[Start of Attachment]
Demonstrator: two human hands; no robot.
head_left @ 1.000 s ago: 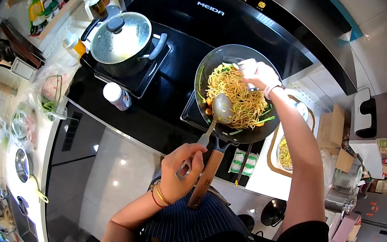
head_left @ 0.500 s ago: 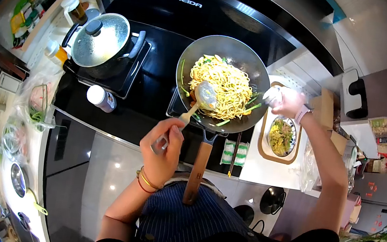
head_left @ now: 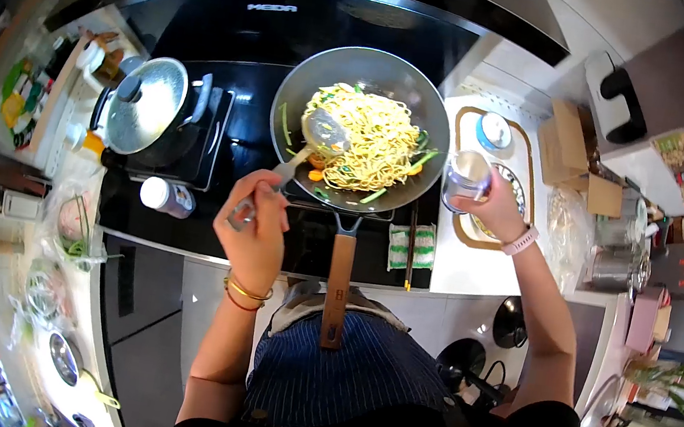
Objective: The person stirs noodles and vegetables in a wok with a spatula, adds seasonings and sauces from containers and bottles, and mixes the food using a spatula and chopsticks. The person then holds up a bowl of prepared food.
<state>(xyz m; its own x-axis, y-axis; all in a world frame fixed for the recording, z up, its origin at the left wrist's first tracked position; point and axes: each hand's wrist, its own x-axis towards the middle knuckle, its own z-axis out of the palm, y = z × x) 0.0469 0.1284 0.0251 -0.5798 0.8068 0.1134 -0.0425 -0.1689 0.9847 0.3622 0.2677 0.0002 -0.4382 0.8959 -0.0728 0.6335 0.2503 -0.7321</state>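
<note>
My left hand (head_left: 257, 223) is closed round the handle of a metal ladle (head_left: 326, 133), whose bowl rests on the noodles (head_left: 375, 135) at the left side of the wok (head_left: 314, 70). Green and orange vegetable pieces lie among the noodles. The wok's wooden handle (head_left: 338, 283) points toward my body, untouched. My right hand (head_left: 500, 208) grips a clear jar (head_left: 467, 179) with a label, held just right of the wok's rim, over the counter. Behind it, partly hidden, is a patterned plate on a brown-edged tray (head_left: 461, 125).
A lidded pot (head_left: 148, 103) stands on the left burner, with a white-capped jar (head_left: 168, 197) before it. Chopsticks (head_left: 410, 249) lie over a green-striped cloth (head_left: 397, 249). A blue-and-white container (head_left: 493, 131) is on the tray. Cardboard boxes (head_left: 566, 144) stand at right.
My right hand has moved with the jar from above the wok to its right side. My left hand still holds the ladle in the noodles. The view has turned and shifted.
</note>
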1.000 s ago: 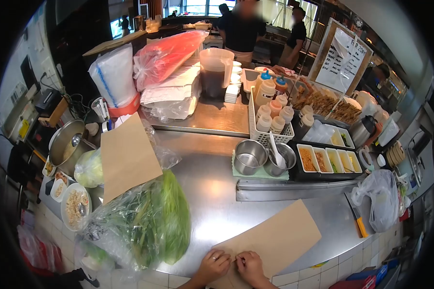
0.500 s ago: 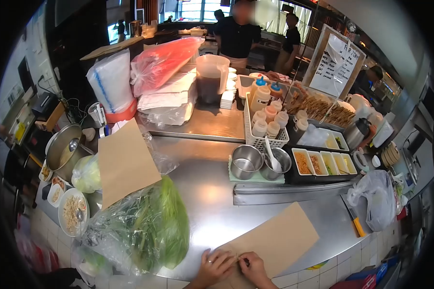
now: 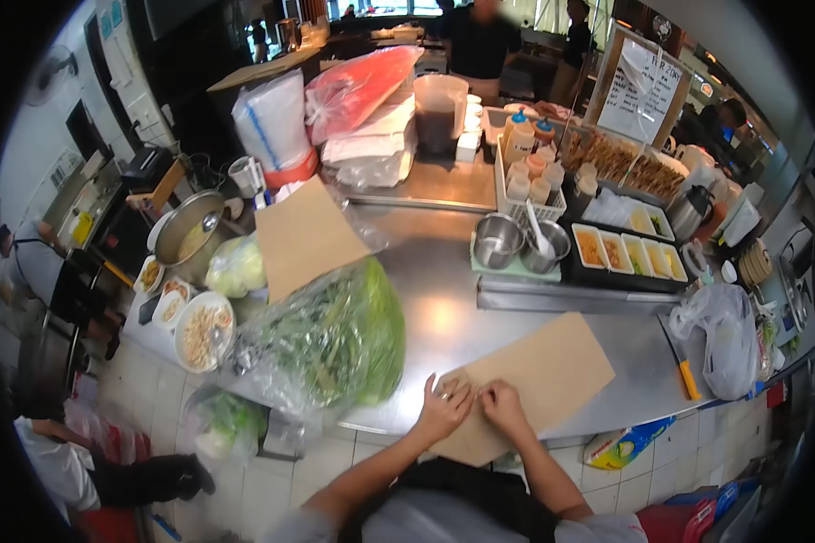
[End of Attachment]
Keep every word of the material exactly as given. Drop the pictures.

Demonstrator: two human hands; no robot.
head_left @ 1.000 s ago: 
head_left @ 0.500 s ago: 
head_left @ now: 
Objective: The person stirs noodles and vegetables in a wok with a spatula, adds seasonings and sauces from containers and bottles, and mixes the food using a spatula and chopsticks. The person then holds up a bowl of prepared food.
<state>(xyz m; its own x-axis, y-axis; all in a world frame fixed for the recording, z up, its origin at the left wrist's first tracked position; point and axes: each hand's wrist, its own x-axis towards the middle knuckle, its own z-axis out of the palm, y = z × x) 0.0469 0.1284 0.0251 -0.5798 0.8068 0.1134 -0.0425 -0.1689 0.9847 0.3622 0.2677 0.0002 -0.4382 0.8959 -0.0728 0.6335 0.2503 -0.7321</state>
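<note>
My left hand (head_left: 257, 223) is closed round the handle of a metal ladle (head_left: 326, 133), whose bowl rests on the noodles (head_left: 375, 135) at the left side of the wok (head_left: 314, 70). Green and orange vegetable pieces lie among the noodles. The wok's wooden handle (head_left: 338, 283) points toward my body, untouched. My right hand (head_left: 500, 208) grips a clear jar (head_left: 467, 179) with a label, held just right of the wok's rim, over the counter. Behind it, partly hidden, is a patterned plate on a brown-edged tray (head_left: 461, 125).
A lidded pot (head_left: 148, 103) stands on the left burner, with a white-capped jar (head_left: 168, 197) before it. Chopsticks (head_left: 410, 249) lie over a green-striped cloth (head_left: 397, 249). A blue-and-white container (head_left: 493, 131) is on the tray. Cardboard boxes (head_left: 566, 144) stand at right.
My right hand has moved with the jar from above the wok to its right side. My left hand still holds the ladle in the noodles. The view has turned and shifted.
</note>
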1.000 s ago: 
0.500 s ago: 
now: 

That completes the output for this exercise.